- _What is needed_
Write out the listing exactly, from its first line through the line holding "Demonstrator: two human", but include none of the pictures.

- _Stored data_
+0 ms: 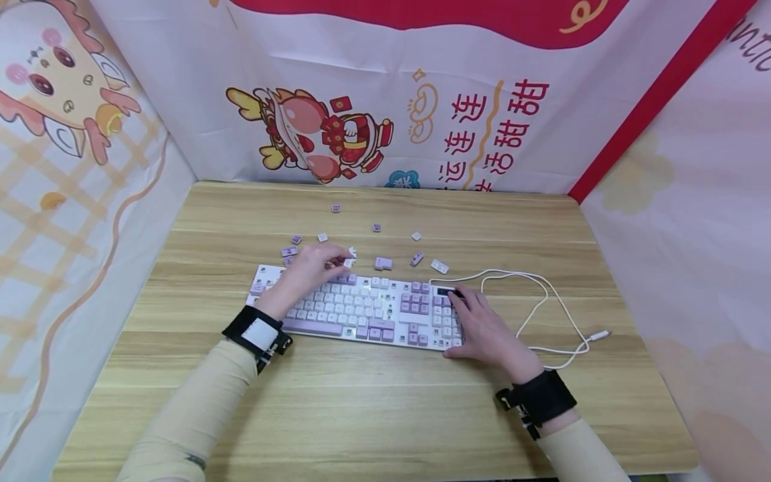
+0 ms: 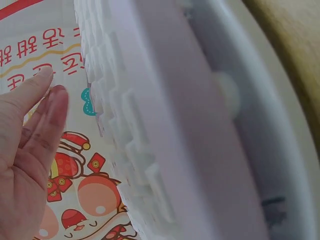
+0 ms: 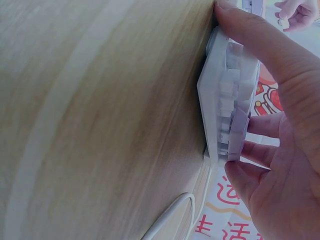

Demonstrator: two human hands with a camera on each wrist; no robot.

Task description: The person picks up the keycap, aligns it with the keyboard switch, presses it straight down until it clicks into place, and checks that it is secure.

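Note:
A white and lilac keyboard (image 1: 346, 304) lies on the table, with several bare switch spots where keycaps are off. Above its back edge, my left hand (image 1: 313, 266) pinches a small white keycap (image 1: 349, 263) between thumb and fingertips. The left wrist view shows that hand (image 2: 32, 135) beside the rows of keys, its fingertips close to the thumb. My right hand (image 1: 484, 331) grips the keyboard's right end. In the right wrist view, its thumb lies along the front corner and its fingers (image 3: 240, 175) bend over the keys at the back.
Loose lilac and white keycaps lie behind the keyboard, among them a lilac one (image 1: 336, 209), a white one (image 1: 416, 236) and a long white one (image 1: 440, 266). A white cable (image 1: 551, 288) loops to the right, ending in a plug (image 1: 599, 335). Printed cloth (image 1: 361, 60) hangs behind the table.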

- _Result for this task_
+0 ms: 
+0 ms: 
+0 ms: 

Demonstrator: two human hands with a camera on each wrist; no robot.

This exercise has now been completed.